Being aware of what we’re recording and what kind of processing we need to do to it not only helps communicate our intent, but it can also save a lot of work in synthesis. Thinking about this ahead of time gives us a great opportunity to be creative in finding ways that we can tell meaningful stories with less PII in.

This article is part 2 of a series of 4 on best practices around informed consent. If you missed it, you can read Part 1: Informed consent best practice.

Now that we know a little bit about the lawful basis for processing information, it’s helpful to know the difference between the different types of information we might collect.
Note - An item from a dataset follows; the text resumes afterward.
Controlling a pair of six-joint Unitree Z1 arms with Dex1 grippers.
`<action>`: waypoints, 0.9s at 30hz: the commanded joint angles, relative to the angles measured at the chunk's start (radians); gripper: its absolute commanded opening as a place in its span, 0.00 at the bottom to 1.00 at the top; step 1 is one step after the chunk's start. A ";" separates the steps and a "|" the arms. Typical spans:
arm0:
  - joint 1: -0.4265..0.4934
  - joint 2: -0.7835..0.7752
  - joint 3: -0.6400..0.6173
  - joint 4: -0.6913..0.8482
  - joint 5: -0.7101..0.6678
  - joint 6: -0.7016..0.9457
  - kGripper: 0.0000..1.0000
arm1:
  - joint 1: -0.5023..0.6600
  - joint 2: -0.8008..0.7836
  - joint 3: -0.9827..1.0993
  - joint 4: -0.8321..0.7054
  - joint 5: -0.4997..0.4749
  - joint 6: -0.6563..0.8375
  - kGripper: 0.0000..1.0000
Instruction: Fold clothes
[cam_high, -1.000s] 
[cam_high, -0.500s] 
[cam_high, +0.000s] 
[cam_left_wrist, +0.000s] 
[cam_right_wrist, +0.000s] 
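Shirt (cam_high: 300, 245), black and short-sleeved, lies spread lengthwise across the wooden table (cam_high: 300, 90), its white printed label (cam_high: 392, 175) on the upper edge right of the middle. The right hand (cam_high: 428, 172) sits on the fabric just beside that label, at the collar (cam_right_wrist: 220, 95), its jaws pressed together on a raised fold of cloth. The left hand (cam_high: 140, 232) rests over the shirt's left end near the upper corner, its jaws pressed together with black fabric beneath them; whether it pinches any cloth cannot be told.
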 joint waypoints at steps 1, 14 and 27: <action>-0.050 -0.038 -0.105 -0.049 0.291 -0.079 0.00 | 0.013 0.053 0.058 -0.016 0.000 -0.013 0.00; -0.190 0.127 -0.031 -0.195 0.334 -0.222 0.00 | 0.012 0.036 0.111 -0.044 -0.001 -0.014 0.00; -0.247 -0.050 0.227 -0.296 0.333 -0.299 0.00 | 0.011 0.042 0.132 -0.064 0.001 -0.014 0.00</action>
A picture of a pair of hands

There are three different categories of information we might process:

  • Personally identifiable information
  • De-identified (or pseudonymised) information
  • Anonymised information

Personally identifiable information

According to the GDPR, personally identifiable information (PII) is:

Data which relate to a living individual who can be identified, either:

a) from those data, or

b) from those data and other information which is in the possession of, or is likely to come into the possession of, the data controller, and includes any expression of opinion about the individual and any indication of the intentions of the data controller or any other person in respect of the individual.

There are two distinct types of PII: Direct identifiers and Indirect identifiers.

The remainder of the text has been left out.